Talent Tuneup
Retaining your best talent and grooming talent from within take on added importance during an economic slowdown. Workforce planning, leadership development, succession planning, and a host of other talent-management strategies can not only strengthen competitive advantage but also are critical to preserving an institution’s capacity to maintain its teaching, research, and service missions in the face of budgetary constraints.
While tough economic times may translate into more employees staying put for fear of the risks entailed in switching jobs, more are apt to look elsewhere once the economy improves if they don’t feel there are real opportunities to grow or advance in their current workplaces. A recent study released by Hewitt Associates and Human Capital Institute included feedback from nearly 700 senior-level business and human resource leaders about the talent-management practices in their organizations. According to the October 2008 report “The State of Talent Management: Today’s Challenges, Tomorrow’s Opportunities,” significant talent-management struggles include consistency in executing practices and programs throughout the organization, addressing shortages in depth of management and leadership talent, and retention of high-performance workers. A key first step in turning around lackluster talent-development initiatives is recognition by senior leaders that they must become involved in their organization’s talent-management strategies and held accountable for growing talent down the line.
The study identified common challenges to successfully executing talent-management programs. Among them:
- Inability to develop people within their current jobs.
- Failure to align talent needs with business strategy.
- Lack of meaningful metrics used to evaluate the effectiveness of talent-development programs throughout the organization.

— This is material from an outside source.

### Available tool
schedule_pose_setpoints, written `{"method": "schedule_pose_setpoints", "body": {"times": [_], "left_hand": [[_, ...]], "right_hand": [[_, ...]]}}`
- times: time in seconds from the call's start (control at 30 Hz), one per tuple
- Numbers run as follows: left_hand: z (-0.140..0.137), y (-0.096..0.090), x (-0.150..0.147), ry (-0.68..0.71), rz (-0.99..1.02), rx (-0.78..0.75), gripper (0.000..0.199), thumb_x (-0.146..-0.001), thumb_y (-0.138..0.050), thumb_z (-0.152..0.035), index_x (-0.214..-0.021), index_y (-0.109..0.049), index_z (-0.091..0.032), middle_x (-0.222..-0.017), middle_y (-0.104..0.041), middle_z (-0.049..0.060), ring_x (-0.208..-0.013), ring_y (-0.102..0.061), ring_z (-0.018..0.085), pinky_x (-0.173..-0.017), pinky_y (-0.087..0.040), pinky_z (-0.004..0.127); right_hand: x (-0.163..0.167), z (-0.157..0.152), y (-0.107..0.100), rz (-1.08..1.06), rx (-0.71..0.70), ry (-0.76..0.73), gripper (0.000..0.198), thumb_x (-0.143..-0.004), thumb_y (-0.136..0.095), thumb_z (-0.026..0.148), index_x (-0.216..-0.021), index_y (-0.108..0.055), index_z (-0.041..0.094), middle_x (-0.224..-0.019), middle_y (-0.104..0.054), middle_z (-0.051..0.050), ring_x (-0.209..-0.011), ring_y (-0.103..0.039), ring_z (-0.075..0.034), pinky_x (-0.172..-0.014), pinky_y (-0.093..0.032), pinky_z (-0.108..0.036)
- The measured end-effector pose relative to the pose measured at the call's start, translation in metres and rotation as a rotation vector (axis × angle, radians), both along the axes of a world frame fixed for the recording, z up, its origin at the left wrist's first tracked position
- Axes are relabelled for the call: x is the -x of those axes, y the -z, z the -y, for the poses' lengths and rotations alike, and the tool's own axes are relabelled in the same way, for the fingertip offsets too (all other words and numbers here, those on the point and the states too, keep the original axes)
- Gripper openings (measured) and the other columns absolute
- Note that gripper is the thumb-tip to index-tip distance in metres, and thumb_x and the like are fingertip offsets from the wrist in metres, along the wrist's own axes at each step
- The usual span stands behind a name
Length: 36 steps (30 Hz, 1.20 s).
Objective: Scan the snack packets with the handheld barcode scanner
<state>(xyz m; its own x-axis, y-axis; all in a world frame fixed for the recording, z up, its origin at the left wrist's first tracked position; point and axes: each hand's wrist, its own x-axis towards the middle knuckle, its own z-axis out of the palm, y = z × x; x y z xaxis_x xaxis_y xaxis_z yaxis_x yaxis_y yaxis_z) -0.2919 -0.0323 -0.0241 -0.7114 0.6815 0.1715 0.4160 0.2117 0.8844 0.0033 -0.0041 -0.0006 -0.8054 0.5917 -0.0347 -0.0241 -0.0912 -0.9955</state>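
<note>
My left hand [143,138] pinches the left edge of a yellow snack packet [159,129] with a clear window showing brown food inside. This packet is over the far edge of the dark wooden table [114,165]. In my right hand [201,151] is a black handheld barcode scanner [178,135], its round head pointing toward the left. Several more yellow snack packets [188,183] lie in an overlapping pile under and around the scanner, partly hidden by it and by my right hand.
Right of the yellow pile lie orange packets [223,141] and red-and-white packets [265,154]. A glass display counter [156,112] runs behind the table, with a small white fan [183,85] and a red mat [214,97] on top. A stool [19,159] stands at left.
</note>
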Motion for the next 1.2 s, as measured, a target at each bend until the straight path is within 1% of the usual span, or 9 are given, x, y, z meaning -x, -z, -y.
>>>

Conversely, organizations effectively managing their talent needs tend to apply programs more deeply and broadly in their organizations and to view talent management as a shared business and HR responsibility. As more colleges and universities are taking serious aim at developing talent from within their institutions (see “Building Talent Internally” in this issue), the concept of talent calibration could serve institution leaders well by introducing consistency and accountability into talent-development efforts.
Talent Calibration
“Calibration is the sharing and adjusting of decisions across a group of managers, rather than allowing each manager to make decisions on his or her own,” writes Jim Kochanski, a Sibson Consulting senior vice president and coauthor of “Harnessing the Power of the Group: The Case for Talent Calibration” published in Sibson’s June 2008 Perspectives newsletter.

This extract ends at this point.